_Task prompt:_
Filter out every line below that lacks "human", and copy the rest.

Recorded data
══════════════════════════════
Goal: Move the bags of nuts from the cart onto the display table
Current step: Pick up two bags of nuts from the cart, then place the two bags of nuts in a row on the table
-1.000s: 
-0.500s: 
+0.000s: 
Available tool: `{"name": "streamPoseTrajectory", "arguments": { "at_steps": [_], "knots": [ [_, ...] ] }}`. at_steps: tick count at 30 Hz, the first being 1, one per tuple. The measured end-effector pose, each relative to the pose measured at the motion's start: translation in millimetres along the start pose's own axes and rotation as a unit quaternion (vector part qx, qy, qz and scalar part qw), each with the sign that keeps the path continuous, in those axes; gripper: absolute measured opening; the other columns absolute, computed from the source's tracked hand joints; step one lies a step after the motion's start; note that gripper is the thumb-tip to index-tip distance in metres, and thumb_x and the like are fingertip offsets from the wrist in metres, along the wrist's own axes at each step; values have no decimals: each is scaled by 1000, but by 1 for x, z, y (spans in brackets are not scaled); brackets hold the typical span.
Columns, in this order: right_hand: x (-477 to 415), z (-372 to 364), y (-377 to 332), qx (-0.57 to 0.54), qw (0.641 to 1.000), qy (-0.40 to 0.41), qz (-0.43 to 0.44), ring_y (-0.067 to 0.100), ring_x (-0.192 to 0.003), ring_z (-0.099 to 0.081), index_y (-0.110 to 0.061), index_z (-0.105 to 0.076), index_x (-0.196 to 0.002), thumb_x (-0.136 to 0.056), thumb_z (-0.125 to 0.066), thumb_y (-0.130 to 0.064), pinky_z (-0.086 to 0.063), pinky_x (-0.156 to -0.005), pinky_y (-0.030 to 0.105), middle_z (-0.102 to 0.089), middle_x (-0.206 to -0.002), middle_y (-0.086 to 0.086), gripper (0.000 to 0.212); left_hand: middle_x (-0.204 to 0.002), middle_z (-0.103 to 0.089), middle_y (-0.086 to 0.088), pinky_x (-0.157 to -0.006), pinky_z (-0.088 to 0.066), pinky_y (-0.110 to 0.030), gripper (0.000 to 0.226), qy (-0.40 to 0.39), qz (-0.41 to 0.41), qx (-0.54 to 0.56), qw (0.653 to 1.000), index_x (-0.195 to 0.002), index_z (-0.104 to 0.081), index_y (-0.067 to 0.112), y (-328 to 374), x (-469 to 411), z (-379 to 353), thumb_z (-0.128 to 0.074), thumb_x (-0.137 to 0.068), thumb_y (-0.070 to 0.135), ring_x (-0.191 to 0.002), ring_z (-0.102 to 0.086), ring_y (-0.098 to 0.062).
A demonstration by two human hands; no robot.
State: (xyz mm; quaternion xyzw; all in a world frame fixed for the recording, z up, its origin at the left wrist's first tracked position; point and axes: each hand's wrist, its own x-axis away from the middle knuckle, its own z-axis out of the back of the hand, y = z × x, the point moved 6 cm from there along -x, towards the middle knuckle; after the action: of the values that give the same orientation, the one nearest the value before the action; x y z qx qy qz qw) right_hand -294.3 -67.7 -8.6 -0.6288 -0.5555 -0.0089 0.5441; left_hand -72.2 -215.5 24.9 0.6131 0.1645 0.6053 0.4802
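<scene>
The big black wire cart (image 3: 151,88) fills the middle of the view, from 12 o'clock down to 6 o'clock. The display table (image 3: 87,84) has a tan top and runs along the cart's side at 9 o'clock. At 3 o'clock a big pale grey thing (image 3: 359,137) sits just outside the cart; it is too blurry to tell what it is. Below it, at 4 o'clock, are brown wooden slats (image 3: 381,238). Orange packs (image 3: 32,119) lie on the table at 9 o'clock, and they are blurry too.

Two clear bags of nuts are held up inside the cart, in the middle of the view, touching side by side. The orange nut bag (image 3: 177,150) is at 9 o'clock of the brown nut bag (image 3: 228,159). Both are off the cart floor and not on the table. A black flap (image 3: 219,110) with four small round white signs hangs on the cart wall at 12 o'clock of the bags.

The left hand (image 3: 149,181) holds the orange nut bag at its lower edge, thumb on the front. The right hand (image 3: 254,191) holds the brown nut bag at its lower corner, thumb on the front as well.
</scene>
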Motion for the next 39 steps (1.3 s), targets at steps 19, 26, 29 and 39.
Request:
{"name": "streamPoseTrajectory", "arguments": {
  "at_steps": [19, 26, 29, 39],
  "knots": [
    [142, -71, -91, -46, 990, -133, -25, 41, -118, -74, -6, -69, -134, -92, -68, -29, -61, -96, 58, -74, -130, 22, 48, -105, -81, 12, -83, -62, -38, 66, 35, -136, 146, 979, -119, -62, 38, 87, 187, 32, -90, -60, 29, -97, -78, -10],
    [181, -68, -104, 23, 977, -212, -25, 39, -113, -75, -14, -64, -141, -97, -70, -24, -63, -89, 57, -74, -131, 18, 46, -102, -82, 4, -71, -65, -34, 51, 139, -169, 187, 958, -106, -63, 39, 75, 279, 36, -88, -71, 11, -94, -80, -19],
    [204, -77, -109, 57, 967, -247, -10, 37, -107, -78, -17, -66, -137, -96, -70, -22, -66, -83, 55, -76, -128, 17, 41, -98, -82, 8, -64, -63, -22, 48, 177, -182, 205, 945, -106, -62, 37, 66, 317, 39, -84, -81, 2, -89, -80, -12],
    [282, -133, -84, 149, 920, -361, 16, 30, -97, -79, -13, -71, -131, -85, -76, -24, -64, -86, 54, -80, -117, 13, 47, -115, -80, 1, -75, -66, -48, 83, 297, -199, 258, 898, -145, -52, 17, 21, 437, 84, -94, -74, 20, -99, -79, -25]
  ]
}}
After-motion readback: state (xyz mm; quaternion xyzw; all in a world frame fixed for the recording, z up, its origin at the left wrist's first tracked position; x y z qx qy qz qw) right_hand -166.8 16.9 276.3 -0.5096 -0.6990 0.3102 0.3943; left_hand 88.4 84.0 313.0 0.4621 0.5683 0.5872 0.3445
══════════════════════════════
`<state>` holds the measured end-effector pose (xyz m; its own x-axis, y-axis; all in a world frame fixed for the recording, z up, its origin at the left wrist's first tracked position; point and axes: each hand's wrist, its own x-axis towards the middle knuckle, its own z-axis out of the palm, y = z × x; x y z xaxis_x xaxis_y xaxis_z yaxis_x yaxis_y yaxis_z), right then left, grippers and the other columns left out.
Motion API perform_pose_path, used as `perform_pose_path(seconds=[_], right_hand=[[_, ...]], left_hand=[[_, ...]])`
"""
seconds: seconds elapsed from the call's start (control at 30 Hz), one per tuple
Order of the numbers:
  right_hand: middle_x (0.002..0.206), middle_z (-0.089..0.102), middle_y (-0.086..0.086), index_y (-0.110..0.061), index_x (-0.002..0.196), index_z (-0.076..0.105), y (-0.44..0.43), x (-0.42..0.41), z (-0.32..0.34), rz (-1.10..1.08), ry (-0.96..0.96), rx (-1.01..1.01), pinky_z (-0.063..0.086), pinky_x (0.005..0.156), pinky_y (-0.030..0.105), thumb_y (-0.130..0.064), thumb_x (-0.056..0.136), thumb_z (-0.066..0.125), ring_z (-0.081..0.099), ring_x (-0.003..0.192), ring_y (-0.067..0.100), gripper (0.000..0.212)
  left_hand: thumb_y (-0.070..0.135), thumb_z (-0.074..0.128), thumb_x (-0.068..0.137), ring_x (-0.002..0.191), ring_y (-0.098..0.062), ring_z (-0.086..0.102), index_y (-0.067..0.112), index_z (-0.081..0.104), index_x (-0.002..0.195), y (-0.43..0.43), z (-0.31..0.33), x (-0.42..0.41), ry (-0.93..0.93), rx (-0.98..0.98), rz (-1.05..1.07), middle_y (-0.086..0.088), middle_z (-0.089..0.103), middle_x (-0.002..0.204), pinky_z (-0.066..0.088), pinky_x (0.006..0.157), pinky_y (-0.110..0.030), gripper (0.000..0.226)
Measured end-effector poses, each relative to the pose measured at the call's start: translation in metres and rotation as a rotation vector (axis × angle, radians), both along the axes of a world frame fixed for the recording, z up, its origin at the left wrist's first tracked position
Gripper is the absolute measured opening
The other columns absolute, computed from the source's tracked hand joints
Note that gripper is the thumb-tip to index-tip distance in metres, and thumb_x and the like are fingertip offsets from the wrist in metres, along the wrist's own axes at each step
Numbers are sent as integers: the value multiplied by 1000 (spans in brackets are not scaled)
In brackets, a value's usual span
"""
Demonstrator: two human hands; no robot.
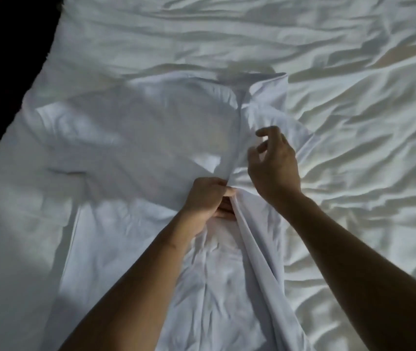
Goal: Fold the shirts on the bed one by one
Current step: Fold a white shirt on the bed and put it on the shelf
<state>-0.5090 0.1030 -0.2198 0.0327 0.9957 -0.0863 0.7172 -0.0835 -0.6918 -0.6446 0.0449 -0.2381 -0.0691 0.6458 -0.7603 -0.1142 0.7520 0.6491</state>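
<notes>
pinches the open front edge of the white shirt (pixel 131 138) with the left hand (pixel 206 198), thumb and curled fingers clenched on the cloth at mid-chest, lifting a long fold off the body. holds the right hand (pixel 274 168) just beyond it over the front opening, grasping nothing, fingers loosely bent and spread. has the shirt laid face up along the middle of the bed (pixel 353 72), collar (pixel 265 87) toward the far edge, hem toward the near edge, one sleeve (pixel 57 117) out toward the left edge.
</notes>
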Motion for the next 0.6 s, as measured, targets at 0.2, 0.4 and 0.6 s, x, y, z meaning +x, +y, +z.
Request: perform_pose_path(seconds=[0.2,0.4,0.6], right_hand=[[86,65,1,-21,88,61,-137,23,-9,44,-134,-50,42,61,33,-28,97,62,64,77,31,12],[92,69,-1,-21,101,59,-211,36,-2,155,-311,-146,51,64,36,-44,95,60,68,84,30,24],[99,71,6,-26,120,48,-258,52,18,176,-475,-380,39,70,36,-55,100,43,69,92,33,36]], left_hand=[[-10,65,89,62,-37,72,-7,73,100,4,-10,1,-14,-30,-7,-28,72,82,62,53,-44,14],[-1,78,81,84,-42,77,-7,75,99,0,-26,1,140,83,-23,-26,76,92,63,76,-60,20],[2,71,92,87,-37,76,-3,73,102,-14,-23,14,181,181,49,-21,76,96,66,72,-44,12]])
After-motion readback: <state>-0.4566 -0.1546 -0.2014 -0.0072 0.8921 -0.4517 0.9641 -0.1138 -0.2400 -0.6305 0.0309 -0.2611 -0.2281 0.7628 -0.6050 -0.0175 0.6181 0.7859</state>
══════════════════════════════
_Output for this exercise:_
A demonstration by two human hands; no robot.
Demonstrator: two human hands; no robot.

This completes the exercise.